The Goldberg Variations, composed by Johann Sebastian Bach as a set of 30 pleasant-sounding variations for accomplished piano students to practice on. A variation is a repetition of a musical composition with changes in harmony, melody, counterpoint, rhythm, timbre, or orchestration. Haim first conceived of his Goldberg Variations  project while studying at Julliard when he heard the piece of the first time.  

From the beginning, Haim planned to choreograph The Goldberg Variations as a solo performance. However, the piece is over 80 minutes long, far too long for one dancer to perform without breaks, which would ruin the continuity of the composition.  

In designing The Goldberg Variations, Haim dealt with this problem by choreographing the piece as a corporate solo: he divided the solos among a troupe of dancers, preserving the integrity of the concept while giving the dancer the rest they needed to perform well.

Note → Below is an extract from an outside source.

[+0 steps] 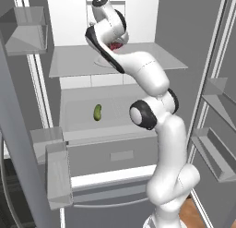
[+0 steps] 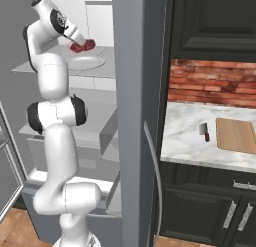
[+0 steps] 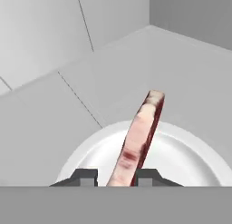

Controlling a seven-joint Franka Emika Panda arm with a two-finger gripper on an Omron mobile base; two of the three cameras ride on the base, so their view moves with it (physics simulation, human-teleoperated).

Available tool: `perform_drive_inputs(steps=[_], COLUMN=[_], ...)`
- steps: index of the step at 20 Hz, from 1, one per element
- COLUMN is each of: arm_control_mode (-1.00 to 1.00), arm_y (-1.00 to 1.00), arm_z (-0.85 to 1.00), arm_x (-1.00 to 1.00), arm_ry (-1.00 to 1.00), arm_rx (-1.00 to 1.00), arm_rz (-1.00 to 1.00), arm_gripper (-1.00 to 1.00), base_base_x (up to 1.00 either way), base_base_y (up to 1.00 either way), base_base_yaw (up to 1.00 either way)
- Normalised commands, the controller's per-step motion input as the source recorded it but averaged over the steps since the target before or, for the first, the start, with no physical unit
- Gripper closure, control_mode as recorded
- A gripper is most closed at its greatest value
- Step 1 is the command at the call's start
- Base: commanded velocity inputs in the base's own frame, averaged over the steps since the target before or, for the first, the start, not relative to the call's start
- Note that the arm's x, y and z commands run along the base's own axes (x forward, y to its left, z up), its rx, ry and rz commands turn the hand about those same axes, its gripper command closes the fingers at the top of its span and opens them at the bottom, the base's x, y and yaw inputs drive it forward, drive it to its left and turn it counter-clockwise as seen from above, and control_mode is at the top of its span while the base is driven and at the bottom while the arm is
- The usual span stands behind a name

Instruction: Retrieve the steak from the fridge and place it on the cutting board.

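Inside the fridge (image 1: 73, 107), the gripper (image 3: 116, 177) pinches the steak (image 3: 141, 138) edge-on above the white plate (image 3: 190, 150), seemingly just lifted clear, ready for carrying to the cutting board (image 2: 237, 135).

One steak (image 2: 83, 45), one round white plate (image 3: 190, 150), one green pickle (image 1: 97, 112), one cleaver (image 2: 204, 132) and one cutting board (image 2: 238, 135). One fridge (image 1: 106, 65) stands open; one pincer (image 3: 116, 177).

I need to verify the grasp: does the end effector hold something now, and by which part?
Yes. The end effector holds the steak, clamped across its thin edge at the near end, with the slab standing edge-on above the white plate.
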Motion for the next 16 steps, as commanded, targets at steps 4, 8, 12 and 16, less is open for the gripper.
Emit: perform_drive_inputs(steps=[4,8,12,16], arm_control_mode=[-1.00,-1.00,-1.00,-1.00], arm_y=[0.00,-0.05,-0.19,-0.23], arm_z=[0.02,0.23,0.19,0.12], arm_x=[0.00,-0.04,-0.40,-0.84], arm_ry=[-0.35,-0.13,0.00,0.00], arm_rx=[-0.05,-0.07,-0.14,-0.24], arm_rz=[0.21,0.39,0.44,0.38], arm_gripper=[1.00,1.00,1.00,1.00], base_base_x=[0.00,0.00,0.00,0.00], base_base_y=[0.00,0.00,0.00,0.00], base_base_yaw=[0.00,0.00,0.00,0.00])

The result was a labor of love for Haim decades in the making, which, if the well-received Saturday performance I saw was any indication, was worth the wait. Each of the solo is distinctive, but they retained an underpinning concept reflected not only in the dancing, but also in the set design and costuming.  

True to the origins of The Goldberg Variations, the dancers acted as if the purpose of each solo was to test out their body’s range of motion. They were practicing on stage. The entire show unfolded as if the audience wasn’t there, with the dancers just focusing on their own movements and bodies. It was amazing, like being granted a window into the life of dancer. “Want to see how dancers work and how choreographers create performances?” Haim seemed to be saying.  

Haim shows you what you’d see: the dancers wore plain, work-out clothing, like in Flashdance and Center Stage; the stage was completely bare, like the studios in All That Jazz and Save the Last Dance. The routines, just as in Bach’s musical Variations, were tests or exercises. The dancer would perform the same move repetitively, changing angles or timing, watching his or her body move critically to see which variation worked the best.